Hücrelerde fizyolojik durumların ölçülüp takip edildiği metabolik bilgi de mevcuttur. Laktoz operonunun düzenleyici bölgelerindeki dizilerle, glikoz ve laktoz metabolizmasının fizyolojik durumunu gösteren veriler arasında bağlantı kurulur. Hücre, glikozun varlığını ve miktarını glikozu hücre içine taşıyan sistemdeki değişiklikler üzerinden algılar. E.coli bakterisinde glikozun varlığını gösteren molekül, siklik-AMP olup, bu molekülün hücre içi konsantrasyonu glikozla ters orantılıdır. Bu sinyalin miktarı, genomik bilginin hem okunmasına hem de düzenlenmesine tesir eder. Glikozu hücre içine taşıyıcı protein fosfat grubu ihtiva eder, taşıdığı glikozları fosforile ettiğinden kendisi fosfatsız kalır. Bundan dolayı taşıyıcı proteinin fosfatlı ve fosfatsız formunun oranı, hücre içindeki glikoz seviyesi hakkında bilgi sağlar. Taşıyıcı proteinin fosforile formu, adenilat siklaz enzimini aktive eder. Bu enzim vasıtasıyla ATP, siklik-AMP'ye dönüştürülür. Hücre içinde siklik-AMP seviyesi artar. Netice olarak, fosforile formundaki taşıyıcı protein ile siklik-AMP'nin artan konsantrasyonlarına ait bu durum, hücrede glikoz olmadığı şeklinde yorumlanır. Laktozun düzenleyici bölgesinde bulunan CRP bölgesine bağlanan CRP proteini ancak siklik-AMP varlığında, buraya bağlanabilir. Laktoz geninin promotor bölgesine bağlı siklik-AMP-CRP kompleksi, RNA polimerazın laktoz operonunu okumasını hızlandırır. Laktoz yokluğunda ise, transkripsiyon çok seyrek gerçekleşir. Çünkü düzenleyici gen ürünü olan Laktoz repressör (baskılayıcı) protein, düzenleyici bölgedeki operator bölgeye bağlanarak, RNA polimerazın laktoz promotor bölgesine erişmesini engeller. Hücre laktozun varlığını dolaylı olarak algılar. Lac Y bölgesinde kodlu permeaz enziminin düşük seviyeleri, birkaç tane laktozu hücre içine taşır. Lac Z bölgesinde kodlu beta galaktosidaz, onları allolaktoz isimli şekere dönüştürür. Allolaktoz lacI engelleyici proteine (repressör) bağlanır. Repressörün şeklini değiştirerek lacO isimli operator bölgeye bağlanması engellenir. Laktoz operonunun LacP isimli promotor bölgesi transkripsiyon için serbestleşir. Bu moleküler etkileşimlerin her biri, gerçekte bilgi transfer hâdisesidir. Bütün bu hâdiseler zinciri, bakteri hücresine iki şeker arasındaki farkı ayırt etmeye muktedir bir algoritmanın (Glikoz hiç yoksa ve sadece laktoz varsa, ancak o zaman lacZYA enzimlerini transkrip et.) yerleştirildiğini ve hatasız şekilde bir hesap üzerine işletildiğini gösterir.

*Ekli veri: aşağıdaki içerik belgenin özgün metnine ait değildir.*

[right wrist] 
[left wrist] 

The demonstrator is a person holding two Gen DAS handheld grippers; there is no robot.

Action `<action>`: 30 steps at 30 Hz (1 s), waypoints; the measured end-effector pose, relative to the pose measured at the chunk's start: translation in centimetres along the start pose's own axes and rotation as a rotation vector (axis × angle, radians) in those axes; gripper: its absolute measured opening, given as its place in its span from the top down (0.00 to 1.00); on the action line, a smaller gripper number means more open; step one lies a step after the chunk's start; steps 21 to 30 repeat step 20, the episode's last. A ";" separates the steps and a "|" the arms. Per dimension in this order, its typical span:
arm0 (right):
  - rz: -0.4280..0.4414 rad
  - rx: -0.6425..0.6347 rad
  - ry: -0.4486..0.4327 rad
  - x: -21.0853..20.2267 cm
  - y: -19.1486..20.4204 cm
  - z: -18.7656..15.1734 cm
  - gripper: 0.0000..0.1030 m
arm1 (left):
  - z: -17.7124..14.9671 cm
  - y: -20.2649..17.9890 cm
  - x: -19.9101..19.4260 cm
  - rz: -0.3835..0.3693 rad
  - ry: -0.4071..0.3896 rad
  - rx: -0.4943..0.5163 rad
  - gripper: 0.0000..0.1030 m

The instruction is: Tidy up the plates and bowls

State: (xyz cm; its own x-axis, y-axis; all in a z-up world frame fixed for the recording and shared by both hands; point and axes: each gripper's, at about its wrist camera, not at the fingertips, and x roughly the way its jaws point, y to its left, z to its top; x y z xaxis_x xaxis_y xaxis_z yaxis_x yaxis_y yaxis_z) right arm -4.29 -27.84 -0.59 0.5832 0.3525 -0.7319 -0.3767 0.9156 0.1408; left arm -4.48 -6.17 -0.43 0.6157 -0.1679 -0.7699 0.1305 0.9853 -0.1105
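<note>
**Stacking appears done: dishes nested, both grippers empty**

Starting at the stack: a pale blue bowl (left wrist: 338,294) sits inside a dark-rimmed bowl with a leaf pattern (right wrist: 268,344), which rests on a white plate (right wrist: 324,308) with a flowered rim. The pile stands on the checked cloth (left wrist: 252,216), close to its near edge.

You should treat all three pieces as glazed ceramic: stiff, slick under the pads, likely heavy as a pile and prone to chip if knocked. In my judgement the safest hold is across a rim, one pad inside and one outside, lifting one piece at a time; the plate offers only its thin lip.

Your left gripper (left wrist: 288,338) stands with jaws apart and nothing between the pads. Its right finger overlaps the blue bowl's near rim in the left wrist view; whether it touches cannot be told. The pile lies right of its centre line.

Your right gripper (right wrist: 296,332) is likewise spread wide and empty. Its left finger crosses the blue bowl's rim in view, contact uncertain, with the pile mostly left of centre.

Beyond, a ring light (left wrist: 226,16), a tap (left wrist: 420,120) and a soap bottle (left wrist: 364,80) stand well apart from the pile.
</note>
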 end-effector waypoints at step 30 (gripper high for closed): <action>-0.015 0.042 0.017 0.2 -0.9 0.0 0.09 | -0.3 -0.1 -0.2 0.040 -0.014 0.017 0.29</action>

Özetlersek, laktoz operonunda sinyal transferi, hücrenin iç ve dış fizyolojik çevresine ait tecrübî veriyi temsil eden kimyevî moleküllerin aktifleştirilmesiyle gerçekleşir. Meselâ siklik-AMP, allolaktoz ve protein fosforilasyon seviyeleri, glikoz ve laktozun varlığını gösterir. Düzenleyici ağ şebekesi ise transkripsiyon kararını vermek için, hücre faaliyetlerinin (transport, enzimoloji ve enerji metabolizması) birçok yönünü bütünleştirir. Kısacası, herhangi bir hücrede genomun düzenlenmesini fizyolojiden veya biyokimyevî işlemlerden bağımsız olarak gerçekleştiğini göstermek imkânsızdır.
'Spesifik bağlanma bölgelerinin düzenlenmesinde kombinasyonların kullanımı' prensibi, hücrenin fizyolojisini ve doku oluşumuna yönelik farklılaşmasını (morfogenezis) kontrol eden metabolik sinyal ağı yollarında çok yaygın olarak kullanılır. Bu ağ yollarında proteinler ve DNA dizileri o şekilde etkileşir ki, hücrenin moleküler bilgiyi işlemesine ve belirli bir kodlayıcı dizi bölgesinin transkripsiyonunu yapıp yapmayacağını hesaplamasına sebepler plânında izin verilir. Farklı genetik lokusların koordineli şekilde kontrol edilmesinde, DNA üzerindeki ortak bağlanma bölgeleri önemli roller üstlenir ve genlerin âhenkli şekilde (senfonik) okunması mümkün hâle gelir. Bu bölgelerin çeşitli kombinasyonları, daha girift kararların verilmesinde de kullanılır. Meselâ genlerin okunmasında rol alan genomik belirleyicilerin en düşük seviyesinde, protein bağlama bölgeleri yer alır. Bu DNA dizilerine bağlanan proteinler birden fazla monomerin etkileşimiyle bir küme oluşturduğunda aktif hâle geçebilmektedir. Meselâ laktoz operonundaki lacO ve CRP bölgelerinin her biri, palindromik diziliş (dizi her iki yönden okunduğunda mesajın aynı kalma durumu) özelliği gösterir. Benzer şekilde lacP bölgesi de RNA polimerazın bağlanması için uygun ve birbirinden 16–17 baz çiftiyle ayırt edilen iki alt bölgeye sahiptir. Bütün canlılarda proteinler ve onları kodlayan DNA dizileri birbirleriyle etkileşen sistemlerdir. Meselâ laktoz operonunun kontrolünde vazifeli LacI repressör molekülü, hem DNA bölgesine bağlanmak, hem protein-protein bağlanmaları, hem de allolaktoz uyarıcının bağlanması için ayrı bölgeler ihtiva eder. Genom dizilerinde bu bölgelerin farklı şekilde kombinasyonları, farklı proteinlerin sentezine vesile olur.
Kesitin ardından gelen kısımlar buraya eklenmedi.